(Problem requirements): Search the data for the word "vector" and copy each line that has it.

--- Available records Enclosed Below ---

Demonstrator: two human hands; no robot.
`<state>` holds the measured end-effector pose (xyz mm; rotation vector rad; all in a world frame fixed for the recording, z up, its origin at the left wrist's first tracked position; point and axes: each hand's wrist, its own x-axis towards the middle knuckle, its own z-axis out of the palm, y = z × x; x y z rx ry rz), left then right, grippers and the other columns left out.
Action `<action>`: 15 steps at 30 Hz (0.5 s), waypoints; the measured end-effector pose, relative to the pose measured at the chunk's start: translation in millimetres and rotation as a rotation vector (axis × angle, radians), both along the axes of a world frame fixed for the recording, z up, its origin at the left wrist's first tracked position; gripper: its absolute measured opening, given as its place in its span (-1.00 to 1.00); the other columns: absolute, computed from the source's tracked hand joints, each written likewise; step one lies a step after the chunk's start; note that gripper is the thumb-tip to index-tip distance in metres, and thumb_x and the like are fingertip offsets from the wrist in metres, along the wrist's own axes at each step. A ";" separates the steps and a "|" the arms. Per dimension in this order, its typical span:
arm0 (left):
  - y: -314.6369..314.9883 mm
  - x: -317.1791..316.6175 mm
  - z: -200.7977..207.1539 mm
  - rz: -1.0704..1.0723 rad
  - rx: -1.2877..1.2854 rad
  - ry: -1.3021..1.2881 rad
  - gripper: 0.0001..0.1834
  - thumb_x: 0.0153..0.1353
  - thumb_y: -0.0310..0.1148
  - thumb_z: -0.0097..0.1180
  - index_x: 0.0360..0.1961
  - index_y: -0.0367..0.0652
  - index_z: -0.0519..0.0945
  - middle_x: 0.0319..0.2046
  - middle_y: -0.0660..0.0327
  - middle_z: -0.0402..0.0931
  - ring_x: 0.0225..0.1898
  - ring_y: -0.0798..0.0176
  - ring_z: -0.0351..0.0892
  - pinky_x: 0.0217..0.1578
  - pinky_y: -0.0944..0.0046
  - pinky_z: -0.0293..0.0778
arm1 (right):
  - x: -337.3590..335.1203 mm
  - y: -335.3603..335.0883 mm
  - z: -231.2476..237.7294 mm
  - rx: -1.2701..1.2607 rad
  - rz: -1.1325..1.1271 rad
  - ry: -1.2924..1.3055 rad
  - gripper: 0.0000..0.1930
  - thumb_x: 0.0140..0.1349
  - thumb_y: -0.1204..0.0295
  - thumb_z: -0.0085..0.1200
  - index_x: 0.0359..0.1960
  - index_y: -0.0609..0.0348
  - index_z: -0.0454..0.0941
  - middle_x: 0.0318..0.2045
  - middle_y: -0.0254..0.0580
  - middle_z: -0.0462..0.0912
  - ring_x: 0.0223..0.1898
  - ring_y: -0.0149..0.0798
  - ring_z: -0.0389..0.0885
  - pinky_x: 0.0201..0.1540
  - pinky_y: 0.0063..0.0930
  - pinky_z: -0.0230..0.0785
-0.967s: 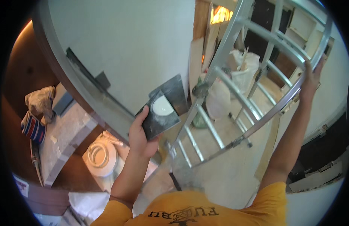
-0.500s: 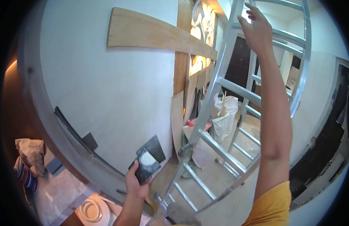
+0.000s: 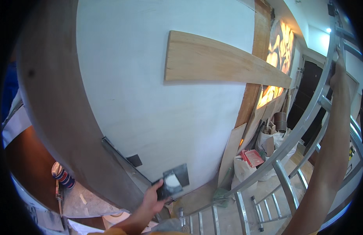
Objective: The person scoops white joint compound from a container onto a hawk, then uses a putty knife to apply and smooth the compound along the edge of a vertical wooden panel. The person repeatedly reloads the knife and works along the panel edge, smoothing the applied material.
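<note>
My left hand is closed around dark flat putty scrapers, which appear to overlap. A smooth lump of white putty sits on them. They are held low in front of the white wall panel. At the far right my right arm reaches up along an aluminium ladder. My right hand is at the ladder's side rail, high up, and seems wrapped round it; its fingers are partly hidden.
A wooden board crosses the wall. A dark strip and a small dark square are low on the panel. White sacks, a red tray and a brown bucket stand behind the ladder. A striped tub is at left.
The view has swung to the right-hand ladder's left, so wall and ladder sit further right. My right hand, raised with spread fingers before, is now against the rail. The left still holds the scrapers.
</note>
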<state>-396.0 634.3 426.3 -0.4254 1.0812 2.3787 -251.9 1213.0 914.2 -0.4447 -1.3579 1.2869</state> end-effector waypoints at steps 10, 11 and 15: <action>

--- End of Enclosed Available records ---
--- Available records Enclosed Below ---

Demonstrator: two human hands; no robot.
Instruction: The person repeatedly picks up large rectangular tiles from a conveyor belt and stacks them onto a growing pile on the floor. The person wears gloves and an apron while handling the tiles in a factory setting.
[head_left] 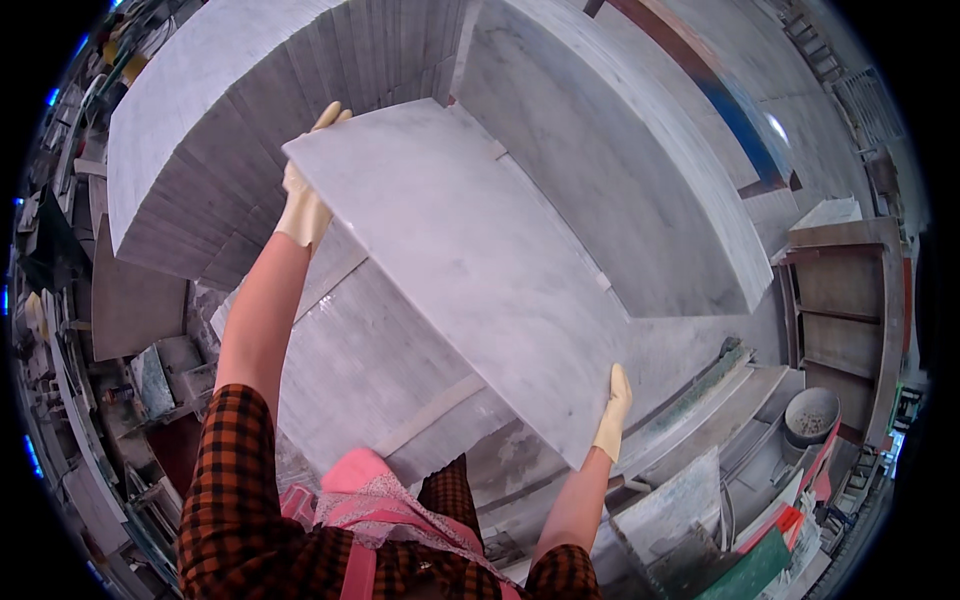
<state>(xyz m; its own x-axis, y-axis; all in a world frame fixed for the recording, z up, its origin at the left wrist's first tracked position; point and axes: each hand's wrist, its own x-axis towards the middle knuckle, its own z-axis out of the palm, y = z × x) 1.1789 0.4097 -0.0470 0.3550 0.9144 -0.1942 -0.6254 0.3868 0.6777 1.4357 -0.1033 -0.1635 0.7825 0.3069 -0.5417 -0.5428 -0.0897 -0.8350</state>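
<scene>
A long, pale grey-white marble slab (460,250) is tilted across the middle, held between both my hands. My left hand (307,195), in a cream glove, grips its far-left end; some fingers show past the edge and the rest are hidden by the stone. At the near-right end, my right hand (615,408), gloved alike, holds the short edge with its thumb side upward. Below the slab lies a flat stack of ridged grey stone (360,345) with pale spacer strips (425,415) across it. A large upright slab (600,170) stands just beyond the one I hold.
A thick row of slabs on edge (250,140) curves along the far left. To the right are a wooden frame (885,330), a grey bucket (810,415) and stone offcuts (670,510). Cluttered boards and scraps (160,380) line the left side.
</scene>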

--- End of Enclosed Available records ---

(Written reply):
`<state>` holds the measured end-effector pose (xyz mm; rotation vector rad; all in a world frame fixed for the recording, z up, its origin at the left wrist's first tracked position; point and axes: each hand's wrist, its own x-axis towards the middle knuckle, its own z-axis out of the palm, y = z × x; x y z rx ry rz), left then right, grippers and the other columns left out.
Action `<action>`: 15 steps at 30 Hz (0.5 s), waypoints; the measured end-effector pose, relative to the pose measured at the chunk's start: translation in millimetres and rotation as a rotation vector (axis × angle, radians), both along the axes of a world frame fixed for the recording, z up, its origin at the left wrist's first tracked position; gripper: its absolute measured opening, given as its place in its span (-1.00 to 1.00); the other columns: absolute, computed from the source's tracked hand joints, each written likewise; step one lies a step after the chunk's start; note that gripper is the thumb-tip to index-tip distance in metres, and thumb_x and the like are fingertip offsets from the wrist in metres, along the wrist's own axes at each step. A ";" separates the steps and a "|" the arms. Per dimension in this order, its typical span:

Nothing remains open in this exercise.